И еще одно, пришедшее к нему в последние месяцы, — никогда он еще не чувствовал себя так твердо обеими ногами на земле, как сейчас. Он знал, что не зря его вытащили сюда из захолустья и присвоили звание майора, что в мире очень многое переменилось и вот-вот наступит тот долгожданный час, когда Вождь даст наконец на вооружение своим славным чекистам выработанные им совершеннейшие методы ведения следствия, что, исходя из глубокого творческого понимания идеи марксизма и сталинского анализа идеи международной рабочей солидарности, Вождем уже подведена некая непоколебимая теоретическая база под эти новые методы, вернее, под эти новые формы классовой борьбы. И тогда эти аппаратчики, которые сейчас смотрят на него сверху вниз, заткнутся навсегда, ибо потребуется не только наука и формочка, а еще и нечто иное, живое, а не мертвое. А это у него есть, и он готов, а они еще — как сказать, как сказать. Поэтому все эти месяцы он жил в повышенном состоянии, в напряженном и непрерывном ожидании чего-то большого, славного и громкого. И именно поэтому же и заводился он и орал сейчас чаще, чем обычно.

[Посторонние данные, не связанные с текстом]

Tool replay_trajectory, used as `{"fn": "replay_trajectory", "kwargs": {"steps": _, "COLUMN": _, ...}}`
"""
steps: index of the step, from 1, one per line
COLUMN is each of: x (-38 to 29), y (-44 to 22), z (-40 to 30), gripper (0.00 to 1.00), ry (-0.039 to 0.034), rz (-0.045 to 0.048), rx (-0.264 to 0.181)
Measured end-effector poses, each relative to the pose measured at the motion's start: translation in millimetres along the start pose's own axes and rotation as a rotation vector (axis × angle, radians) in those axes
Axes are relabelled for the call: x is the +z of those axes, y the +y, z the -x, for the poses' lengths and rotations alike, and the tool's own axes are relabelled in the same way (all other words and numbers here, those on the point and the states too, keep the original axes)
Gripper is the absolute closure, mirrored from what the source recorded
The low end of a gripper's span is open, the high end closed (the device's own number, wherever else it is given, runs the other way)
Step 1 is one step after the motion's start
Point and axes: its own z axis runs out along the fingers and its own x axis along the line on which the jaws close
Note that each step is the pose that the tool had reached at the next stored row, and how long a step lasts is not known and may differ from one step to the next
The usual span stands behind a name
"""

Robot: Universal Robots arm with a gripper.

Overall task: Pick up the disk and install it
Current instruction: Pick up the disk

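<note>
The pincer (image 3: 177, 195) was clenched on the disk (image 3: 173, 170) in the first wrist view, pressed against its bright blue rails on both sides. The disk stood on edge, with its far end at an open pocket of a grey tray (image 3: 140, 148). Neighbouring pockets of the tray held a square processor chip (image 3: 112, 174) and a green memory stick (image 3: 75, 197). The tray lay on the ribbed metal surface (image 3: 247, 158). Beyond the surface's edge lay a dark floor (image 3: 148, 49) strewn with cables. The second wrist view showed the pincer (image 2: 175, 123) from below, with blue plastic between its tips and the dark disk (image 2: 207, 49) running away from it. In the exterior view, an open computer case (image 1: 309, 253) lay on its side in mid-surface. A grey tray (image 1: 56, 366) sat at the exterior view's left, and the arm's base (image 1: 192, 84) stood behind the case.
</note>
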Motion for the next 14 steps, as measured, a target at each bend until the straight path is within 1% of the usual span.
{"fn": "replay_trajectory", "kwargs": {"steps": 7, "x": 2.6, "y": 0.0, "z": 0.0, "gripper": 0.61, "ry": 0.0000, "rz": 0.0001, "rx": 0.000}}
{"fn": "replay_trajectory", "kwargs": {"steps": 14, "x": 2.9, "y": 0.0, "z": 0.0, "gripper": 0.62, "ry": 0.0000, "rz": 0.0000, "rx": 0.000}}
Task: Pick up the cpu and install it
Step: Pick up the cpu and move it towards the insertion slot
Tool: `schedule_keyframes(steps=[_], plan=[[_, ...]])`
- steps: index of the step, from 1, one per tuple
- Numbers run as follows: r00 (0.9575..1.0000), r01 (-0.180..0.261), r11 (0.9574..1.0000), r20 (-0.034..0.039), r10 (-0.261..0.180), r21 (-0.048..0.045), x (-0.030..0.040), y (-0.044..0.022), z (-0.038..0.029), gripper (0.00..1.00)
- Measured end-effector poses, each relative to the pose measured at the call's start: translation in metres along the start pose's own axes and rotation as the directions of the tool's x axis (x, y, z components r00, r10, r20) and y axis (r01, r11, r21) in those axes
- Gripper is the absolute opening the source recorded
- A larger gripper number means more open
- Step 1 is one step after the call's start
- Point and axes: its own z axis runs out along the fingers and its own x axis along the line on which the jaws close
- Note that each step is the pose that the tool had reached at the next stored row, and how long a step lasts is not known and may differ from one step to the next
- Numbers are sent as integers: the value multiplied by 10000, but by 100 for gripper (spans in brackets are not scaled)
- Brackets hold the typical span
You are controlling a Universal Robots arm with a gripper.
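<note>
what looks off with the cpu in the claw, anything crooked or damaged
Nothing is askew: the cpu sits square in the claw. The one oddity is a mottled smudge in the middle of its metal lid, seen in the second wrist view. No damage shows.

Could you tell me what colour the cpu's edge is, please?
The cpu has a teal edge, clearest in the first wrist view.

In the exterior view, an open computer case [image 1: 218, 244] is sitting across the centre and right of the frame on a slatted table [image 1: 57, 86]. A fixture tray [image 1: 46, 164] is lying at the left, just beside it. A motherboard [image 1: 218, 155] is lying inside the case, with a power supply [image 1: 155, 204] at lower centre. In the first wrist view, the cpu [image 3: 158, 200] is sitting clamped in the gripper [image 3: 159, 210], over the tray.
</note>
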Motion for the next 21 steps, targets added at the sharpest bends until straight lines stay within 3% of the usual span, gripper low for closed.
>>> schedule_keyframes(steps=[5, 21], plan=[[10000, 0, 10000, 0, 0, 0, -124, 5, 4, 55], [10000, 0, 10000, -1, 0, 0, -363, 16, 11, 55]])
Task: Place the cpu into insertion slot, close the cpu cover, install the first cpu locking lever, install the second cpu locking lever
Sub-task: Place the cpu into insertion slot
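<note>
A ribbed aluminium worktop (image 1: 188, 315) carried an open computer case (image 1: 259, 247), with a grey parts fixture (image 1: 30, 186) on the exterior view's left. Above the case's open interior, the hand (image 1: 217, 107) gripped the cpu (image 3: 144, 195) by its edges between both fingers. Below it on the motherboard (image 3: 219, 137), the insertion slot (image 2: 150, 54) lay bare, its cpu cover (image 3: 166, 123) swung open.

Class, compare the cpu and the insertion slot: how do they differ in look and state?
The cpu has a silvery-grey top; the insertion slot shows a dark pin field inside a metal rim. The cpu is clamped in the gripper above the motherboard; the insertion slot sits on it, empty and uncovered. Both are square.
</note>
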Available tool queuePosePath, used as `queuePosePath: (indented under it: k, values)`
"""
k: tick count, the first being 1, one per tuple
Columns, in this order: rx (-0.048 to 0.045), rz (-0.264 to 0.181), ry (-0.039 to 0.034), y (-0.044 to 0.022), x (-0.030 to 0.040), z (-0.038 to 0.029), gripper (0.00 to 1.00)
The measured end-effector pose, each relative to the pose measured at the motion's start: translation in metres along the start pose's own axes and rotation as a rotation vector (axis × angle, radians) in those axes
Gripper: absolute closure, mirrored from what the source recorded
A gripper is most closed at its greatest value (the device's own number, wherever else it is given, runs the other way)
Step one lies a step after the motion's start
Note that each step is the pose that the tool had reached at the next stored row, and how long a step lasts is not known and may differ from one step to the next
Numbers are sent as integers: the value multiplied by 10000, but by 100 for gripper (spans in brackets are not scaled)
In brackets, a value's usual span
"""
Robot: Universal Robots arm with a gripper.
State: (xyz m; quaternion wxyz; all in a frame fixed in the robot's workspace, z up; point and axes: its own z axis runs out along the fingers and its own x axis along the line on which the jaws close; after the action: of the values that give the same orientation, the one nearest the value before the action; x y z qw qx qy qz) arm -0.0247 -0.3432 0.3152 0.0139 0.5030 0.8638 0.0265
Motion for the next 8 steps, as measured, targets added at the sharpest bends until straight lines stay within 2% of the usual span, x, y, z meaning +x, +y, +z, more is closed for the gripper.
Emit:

— Ах, как нехорошо вышло, — бесполезно поморщился Суровцев, когда Хрипушин ушел, — и надо же было вам говорить… Ну ничего, ничего. Вот вам бумага, пишите… — он задумался. — Пишите, значит, так: «Из дела по оперразработке А. Э. Куторга мною, Владимиром Михайловичем Корниловым, получена обратно рукопись на двухстах двадцати четырех листах машинописи «Суд над Христом» как не представляющая оперативной ценности». Подписались. Дата. Все! Давайте сюда! Фу, черт, как все неудачно вышло. Воды хотите? — Корнилов мотнул головой. — Да ничего, ничего! То ли у нас еще бывает. Я скажу вам, почему майор злится: ему самому влетело.
— От кого?
— От начальника. Как раз вчера подполковник меня вызвал с делом. Я ему доложил все по порядку. Он полистал, полистал вот «Суд», взял, листика три прочел, потом и говорит: «Ну что же, кажется, верно — ерунда! Сумасшедший дед, и все! Будем, наверно, закрывать — но только знаешь? Не вполне солидно это как-то у нас выглядит. Вот пять донесений, и во всех одно и то же: не допускал, не допускал. А что же он допускал? Рассуждение о божественной литургии, что ли? Да говорили ли они вообще или просто водку пили? А вдруг он просто затаился? Вот мы дело закроем, а тут он и каркнет во все воронье горло, что мы тогда будем делать?» Я молчу, сказать-то нечего. Вот он подумал еще и решил: «Ладно! Подождем еще с недельку — вреда от этого не будет, а оснований прибавится…» Ну и на майора, конечно, поднапер в этом смысле. А майор на нас. Вот и все.
— И надо же было мне высовываться с этими листами, — с горечью сказал Корнилов. — Кто меня просил их вам приносить? Кто тянул меня, дурака, за язык? Ах ты… — И он стукнул себя кулаком по лбу.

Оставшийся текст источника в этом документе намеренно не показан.